April 10, 2024, by Sarah Colborne

dear sisters exhibition opens

Manuscripts and Special Collections were delighted to welcome so many people to the launch of the exhibition dear sisters: activists’ archives at the Weston Gallery last month.

Attendees looking at one of the exhibition boards.

Attendees at the exhibition launch

The exhibition was officially opened by Professor Shearer West, the University of Nottingham’s first female Vice-Chancellor, and Vandna Gohil, CEO of Nottingham’s Women’s Centre. Both spoke of the importance of women’s centres which were established in several cities by women’s liberation activists. Nottingham’s Women’s Centre is one of the oldest in the country. The first premises was at Cobden Chambers, Pelham Street, moving to a number of locations before finally securing its current premises on Chaucer Street in 1985, making it the largest in the country at that time. Nottingham Women’s Centre continues to offer support to local women and campaigns on the issues affecting them – pushing for change at a local and national level. Its Chaucer Street location is also home to services such as Nottingham Muslim Women’s Network, Nottinghamshire Sexual Violence Support Services and community ps such as the Heya Arab Women’s Group.

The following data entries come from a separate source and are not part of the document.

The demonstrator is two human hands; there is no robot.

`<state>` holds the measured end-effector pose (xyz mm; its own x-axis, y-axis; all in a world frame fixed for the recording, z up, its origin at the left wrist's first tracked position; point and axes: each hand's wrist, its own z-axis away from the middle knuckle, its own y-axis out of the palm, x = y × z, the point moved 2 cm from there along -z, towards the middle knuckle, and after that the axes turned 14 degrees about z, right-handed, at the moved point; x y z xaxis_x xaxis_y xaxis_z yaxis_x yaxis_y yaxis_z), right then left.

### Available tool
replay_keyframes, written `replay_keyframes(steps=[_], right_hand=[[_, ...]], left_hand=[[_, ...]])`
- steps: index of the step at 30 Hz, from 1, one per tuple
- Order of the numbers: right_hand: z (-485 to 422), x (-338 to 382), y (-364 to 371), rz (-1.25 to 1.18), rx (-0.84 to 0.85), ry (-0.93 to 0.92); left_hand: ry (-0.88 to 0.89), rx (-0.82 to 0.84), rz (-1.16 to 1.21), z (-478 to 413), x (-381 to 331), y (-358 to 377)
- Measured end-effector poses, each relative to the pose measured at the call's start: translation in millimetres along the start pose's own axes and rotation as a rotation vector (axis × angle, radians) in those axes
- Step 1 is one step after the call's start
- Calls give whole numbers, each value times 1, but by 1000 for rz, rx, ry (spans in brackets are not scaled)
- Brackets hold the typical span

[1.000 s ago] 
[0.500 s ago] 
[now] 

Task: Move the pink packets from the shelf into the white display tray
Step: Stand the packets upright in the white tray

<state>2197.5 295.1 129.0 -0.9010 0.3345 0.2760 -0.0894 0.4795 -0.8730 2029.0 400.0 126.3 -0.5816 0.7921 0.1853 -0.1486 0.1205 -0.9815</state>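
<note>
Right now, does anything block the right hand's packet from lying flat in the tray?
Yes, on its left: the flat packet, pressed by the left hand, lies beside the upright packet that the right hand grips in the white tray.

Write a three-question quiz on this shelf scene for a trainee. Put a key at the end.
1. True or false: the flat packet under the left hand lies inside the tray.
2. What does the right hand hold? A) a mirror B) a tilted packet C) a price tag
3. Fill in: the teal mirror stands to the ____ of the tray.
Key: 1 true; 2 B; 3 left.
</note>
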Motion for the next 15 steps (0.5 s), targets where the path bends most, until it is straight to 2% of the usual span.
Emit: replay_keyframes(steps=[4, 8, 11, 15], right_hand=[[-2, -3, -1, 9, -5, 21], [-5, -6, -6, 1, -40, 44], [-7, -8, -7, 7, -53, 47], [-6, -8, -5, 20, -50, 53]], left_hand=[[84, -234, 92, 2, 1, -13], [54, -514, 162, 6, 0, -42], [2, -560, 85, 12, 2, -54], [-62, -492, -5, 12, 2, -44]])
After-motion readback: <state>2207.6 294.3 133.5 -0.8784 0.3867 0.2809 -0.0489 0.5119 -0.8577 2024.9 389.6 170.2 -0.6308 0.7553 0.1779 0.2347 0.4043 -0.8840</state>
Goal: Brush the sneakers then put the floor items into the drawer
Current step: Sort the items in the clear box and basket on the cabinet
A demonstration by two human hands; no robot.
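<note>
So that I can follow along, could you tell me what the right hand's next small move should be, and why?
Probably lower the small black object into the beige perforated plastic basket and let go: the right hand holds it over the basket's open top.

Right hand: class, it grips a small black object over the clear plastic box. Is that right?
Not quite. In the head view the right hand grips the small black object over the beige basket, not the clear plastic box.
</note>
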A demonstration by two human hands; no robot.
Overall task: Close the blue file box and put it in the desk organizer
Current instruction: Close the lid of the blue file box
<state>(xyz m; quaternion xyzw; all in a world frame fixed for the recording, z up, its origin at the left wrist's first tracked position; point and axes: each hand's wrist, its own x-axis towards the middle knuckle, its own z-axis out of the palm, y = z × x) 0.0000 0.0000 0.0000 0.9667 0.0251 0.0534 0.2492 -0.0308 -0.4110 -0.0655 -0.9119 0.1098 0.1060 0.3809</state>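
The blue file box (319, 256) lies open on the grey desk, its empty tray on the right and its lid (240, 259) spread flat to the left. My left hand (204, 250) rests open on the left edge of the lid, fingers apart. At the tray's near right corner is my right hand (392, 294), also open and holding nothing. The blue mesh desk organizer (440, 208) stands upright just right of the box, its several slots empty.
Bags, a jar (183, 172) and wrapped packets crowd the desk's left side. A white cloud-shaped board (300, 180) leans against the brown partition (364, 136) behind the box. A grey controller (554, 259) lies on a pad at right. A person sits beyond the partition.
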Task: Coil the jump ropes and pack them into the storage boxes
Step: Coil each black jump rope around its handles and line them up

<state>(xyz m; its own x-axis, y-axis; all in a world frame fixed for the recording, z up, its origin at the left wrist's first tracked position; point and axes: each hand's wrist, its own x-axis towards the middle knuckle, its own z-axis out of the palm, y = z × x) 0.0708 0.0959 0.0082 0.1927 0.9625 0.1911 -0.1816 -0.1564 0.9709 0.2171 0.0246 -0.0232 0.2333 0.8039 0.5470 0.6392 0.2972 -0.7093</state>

Refreshments included Order and Disorder, a collaboration between Castle Rock Brewery and No Half Measures brewed especially for International Women’s Day 2024.

For some of the women who attended the launch it was a reunion of sorts and visitors to the exhibition were keen to identify each other in the documents and photographs on display. It is hoped that the exhibition will prompt other women activists to look through their own papers to see if there is anything they would like to contribute to the Feminist Archive.

Vandna Gohil speaking at the launch

Vandna Gohil speaking at the launch

The exhibition’s programme of events got off to a strong start with a sold out talk by Lisa McKenzie ‘A working class woman is something to be’. Lisa grew up in the coal-mining town of Sutton-in-Ashfield. Her very moving talk told her personal story of growing up during the miners’ strike and the powerful “queens” in her family who fought for the survival of their community. Lisa recently featured on the BBC 2 documentary Miners’ Strike: A Frontline Story and was interviewed on Women’s Hour. Lisa brought along some of her mum’s papers which included the issue of Here we go! Bulletin of the Nottinghamshire Women’s Support Groups from January 1985 which is on display in the exhibition. She revealed that the three women from Ashfield we mentioned in the caption, who were arrested for the charge of besetting, were Lisa’s Mum and Aunties! 

Dr Lisa McKenzie presenting the first lunchtime talk.

Dr Lisa McKenzie presenting the first lunchtime talk.

An exhibition telling the story of the 30 women’s support groups, curated by some of the women involved, opens on 27th April at the Nottinghamshire Mining Museum.Flyer for into the light exhibition The dear sisters exhibition runs until 1st September and the next talk on the 11 June is a panel discussion between members of the Nottingham Feminist Archive Group and their interviewees, drawing out some of the themes which emerged from the interviews: Meet the activists.

Photograph of women comparing documents with the display case contents.

Photo by Tina Pamplin of contributors to the Feminist Archive at the launch

The Feminist Archive (East Midlands) and accompanying Feminist Publications Collection can be accessed in the Manuscripts and Special Collections Reading Room at the University’s King’s Meadow Campus.